**BRIEF:** For this exercise, restate word for word only the lines from the first line of the data to the line containing "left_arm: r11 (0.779".

──────── MATERIAL FOR THE TASK ────────

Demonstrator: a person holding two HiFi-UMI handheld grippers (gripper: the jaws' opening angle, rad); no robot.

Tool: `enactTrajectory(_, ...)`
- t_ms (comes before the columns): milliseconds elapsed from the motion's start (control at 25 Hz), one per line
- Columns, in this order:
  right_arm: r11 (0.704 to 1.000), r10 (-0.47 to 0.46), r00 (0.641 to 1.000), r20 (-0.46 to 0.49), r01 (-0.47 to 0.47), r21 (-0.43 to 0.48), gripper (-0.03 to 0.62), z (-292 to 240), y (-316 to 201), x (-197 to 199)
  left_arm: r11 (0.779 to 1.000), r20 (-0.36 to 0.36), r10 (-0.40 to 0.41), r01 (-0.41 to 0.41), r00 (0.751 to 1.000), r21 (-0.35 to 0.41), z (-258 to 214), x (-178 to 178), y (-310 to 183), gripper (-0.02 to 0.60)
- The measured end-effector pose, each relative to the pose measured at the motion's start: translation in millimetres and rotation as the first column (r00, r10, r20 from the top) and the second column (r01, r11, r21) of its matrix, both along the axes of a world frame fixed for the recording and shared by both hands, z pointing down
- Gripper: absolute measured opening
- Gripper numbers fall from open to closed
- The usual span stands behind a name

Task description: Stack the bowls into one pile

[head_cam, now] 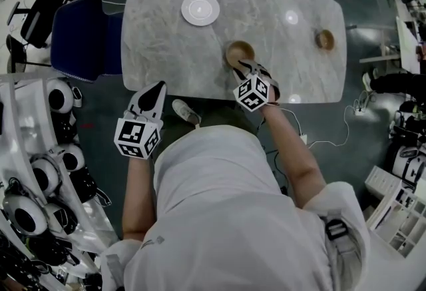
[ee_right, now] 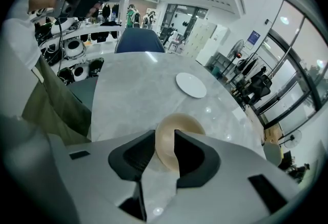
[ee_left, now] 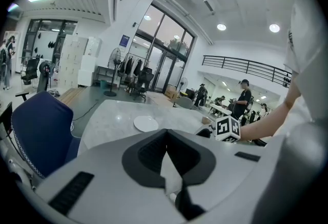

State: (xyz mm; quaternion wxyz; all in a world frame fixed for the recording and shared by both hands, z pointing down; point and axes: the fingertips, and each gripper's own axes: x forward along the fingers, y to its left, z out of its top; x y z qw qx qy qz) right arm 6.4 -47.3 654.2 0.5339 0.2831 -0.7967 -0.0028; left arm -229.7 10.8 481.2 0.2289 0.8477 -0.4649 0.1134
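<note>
Straddling the near wall of the wooden bowl (ee_right: 179,123), the right tongs (ee_right: 165,136) stand open, one jaw on each side of the rim and no firm pinch visible. The left tongs (ee_left: 166,133) are closed on nothing, held off the near edge of the desk (head_cam: 166,50), well apart from everything.

That bowl (head_cam: 236,51) sits close to the near desk edge, right at the right tongs (head_cam: 241,68). The small bowl (head_cam: 325,38) is far off toward the right end, so no single pile is made yet. Can't tell whether the near bowl is one bowl or two nested.

Risks, as judgement:
- Pulling the open tongs away at an angle could hook the rim and tip or drag the bowl. It is near the edge, so a drag toward the person could send it off the desk.
- Closing on just one wall is a thin grip. A smooth, curved wooden wall can pivot or slide out when lifted.
- Carrying either bowl across the gap on a rim pinch gives time for it to swing, so it may land crooked in the other.
- The white plate (head_cam: 200,8) is farther back, well clear, low risk.
</note>
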Motion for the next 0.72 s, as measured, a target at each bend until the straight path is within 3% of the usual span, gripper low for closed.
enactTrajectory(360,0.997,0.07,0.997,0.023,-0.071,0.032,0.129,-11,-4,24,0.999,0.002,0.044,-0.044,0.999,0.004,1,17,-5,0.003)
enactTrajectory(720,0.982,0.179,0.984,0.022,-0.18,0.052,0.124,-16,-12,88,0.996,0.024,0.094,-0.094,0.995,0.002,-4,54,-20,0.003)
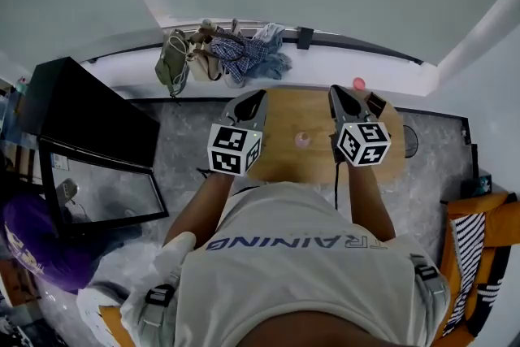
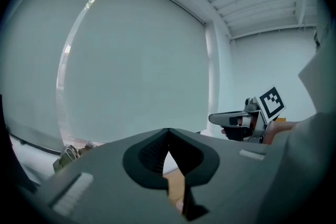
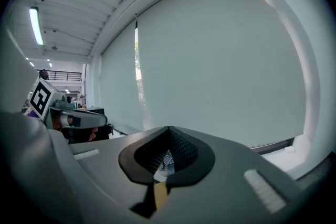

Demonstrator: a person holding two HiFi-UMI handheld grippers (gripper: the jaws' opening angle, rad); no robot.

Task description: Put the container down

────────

**RESULT BELOW:**
Demonstrator: a person holding two HiFi-UMI handheld grippers (gripper: the jaws' opening angle, rad); no robot.

Tool: `enactTrajectory(_, ...)`
- t_ms (comes before the columns): milliseconds elapsed from the motion's start (control at 25 Hz), one per line
- Columns, in this order:
  right_arm: r11 (0.704 to 1.000), r10 (-0.47 to 0.46), r00 (0.641 to 1.000), r20 (-0.46 to 0.49), r01 (-0.47 to 0.47), r21 (-0.43 to 0.48), gripper (-0.03 to 0.62), z (-292 to 240), y (-316 to 201), x (-197 to 199)
  left_arm: r11 (0.779 to 1.000), r20 (-0.36 to 0.36), r10 (-0.40 to 0.41), r01 (-0.41 to 0.41), r00 (0.751 to 1.000), r21 (-0.35 to 0.41), z (-258 to 214), x (-178 to 178), y (-310 to 183), gripper (-0.02 to 0.60)

No more output is expected here.